As the controversy is accelerating in Detroit, the New York Times published an article on the private use of digital surveillance as a new profit-based industry. The article by Sharon Weinberger explains how high-tech surveillance is now “a highly secretive multibillion-dollar industry.” Thanks to the Patriot Act, “lawmakers inadvertently created a market for companies interested in providing services and technologies to collect and analyze the new trove of data.”
Later Weinberger explained we need a moratorium on the use of these technologies, precisely because there is both so much misunderstanding and so much misuse. She says clearly, “Intelligence-gathering systems should be treated by the American government like what they are: weapons.”

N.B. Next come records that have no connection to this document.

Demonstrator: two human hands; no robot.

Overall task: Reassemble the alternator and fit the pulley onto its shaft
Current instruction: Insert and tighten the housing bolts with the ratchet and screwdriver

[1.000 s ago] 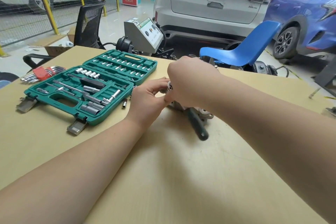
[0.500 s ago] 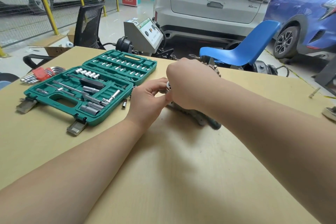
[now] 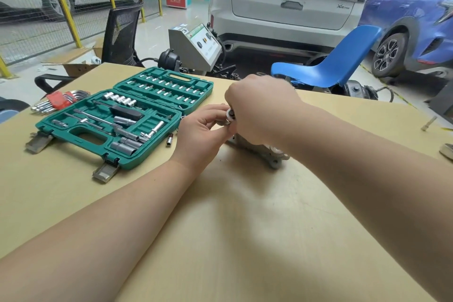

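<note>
Both hands meet over the alternator (image 3: 266,152) on the desk (image 3: 245,228): left hand (image 3: 203,130) pinches a small metal part (image 3: 230,115), right hand (image 3: 259,110) curls around something hidden. Alternator looks heavy, rigid; grip its casing.

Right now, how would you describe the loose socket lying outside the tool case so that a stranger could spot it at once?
Start at the open green tool case on the wooden table. Go to its near right corner, toward the left hand. There the small socket lies on the bare wood, the only chrome piece outside the case, with a red band on it.
</note>
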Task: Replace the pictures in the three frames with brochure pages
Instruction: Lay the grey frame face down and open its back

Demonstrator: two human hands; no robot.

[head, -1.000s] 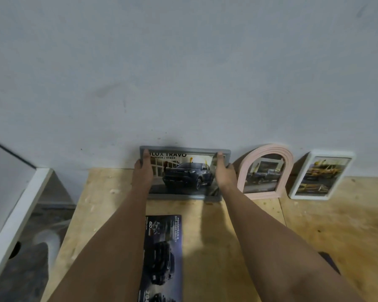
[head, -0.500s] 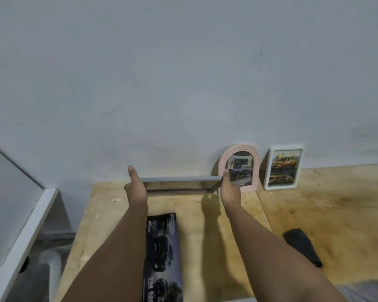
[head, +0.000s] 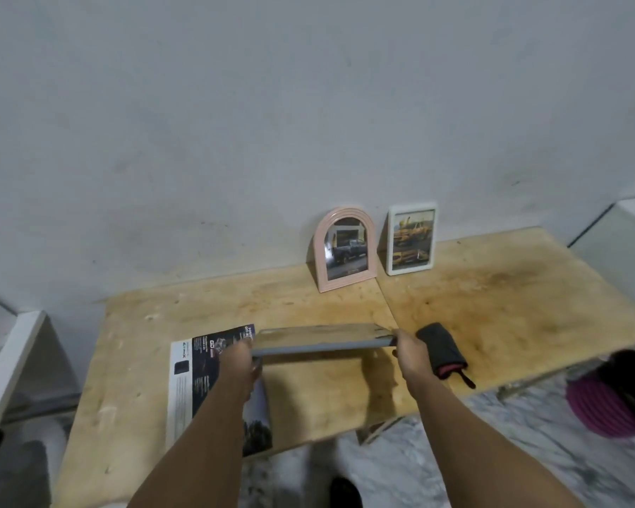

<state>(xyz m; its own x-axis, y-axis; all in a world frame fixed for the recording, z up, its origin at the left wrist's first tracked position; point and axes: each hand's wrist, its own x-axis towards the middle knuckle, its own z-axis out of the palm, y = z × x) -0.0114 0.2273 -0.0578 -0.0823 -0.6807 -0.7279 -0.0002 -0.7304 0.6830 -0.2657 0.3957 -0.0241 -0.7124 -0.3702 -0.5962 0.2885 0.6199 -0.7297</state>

None of us should welcome the use of these new technological weapons in Detroit, especially not in the hands of public officials who cannot tolerate honest debate. Over the last week we have seen the violent arrest of a police commissioner who opposed this technology, we have been told that this technology is not related to Project Green Light, and we have been told that opposition is “emotional” and “misinformed.” We have been assured by a Mayor who is known for his inability to tolerate criticism that these capabilities will never be used against political opponents or activist organizers. In a recent letter to the public Duggan said bluntly, “I strongly oppose the use of facial recognition technology for surveillance.”
However, the history of police power in the US and everywhere else contradicts this statement. The police have never met a weapon they didn’t use. Nor have citizen rights stood in their way. Whether to protect state power or resolve personal grievances, the desire to identify, surveil, and ultimately control others propels police to use every weapon they have. Usually these weapons cannot be stopped, even when they clearly create great harm.
The lie behind these statements by the Mayor is made clear in the next section of his letter where he accuses the opposition of providing “misleading reports that have confused Green light or Traffic cameras with facial recognition technology. They are not correct.”
The Mayor rests this claim on the carefully crafted sentence, these “cameras do not have any facial recognition technology.” But that is beside the point. These cameras feed into the Control Center that does have this technology.
Moreover, his own contract for facial recognition technology explicitly links facial recognition to Project Green Light.
It is not the opposition that is misinformed or confused. It is the Mayor.
As Eric Williams of the American Civil Liberties Union explained, “Language games and a capitalization on general confusion around the technology have been a core feature of the city's surveillance initiatives. He indicated that, “Because they keep breaking it up — just traffic cameras, just Green Light participating businesses, just Green Light corridors — you can’t comprehend," the overall impact.
The Mayor attacks “emotional responses” to placing powerful surveillance weapons in the hands of police. Yet, he plays on the emotion of fear, pointing to car jackings, kidnappings, and murders, claiming, without a single piece of research, that this technology will make us safer.
Many of us who oppose facial recognition technology are emotional about it. We care deeply about the direction of city, the safety of our lives, and the quality of our relationships. We know that history and evidence do not warrant putting facial recognition in the hands of the police or the mayor.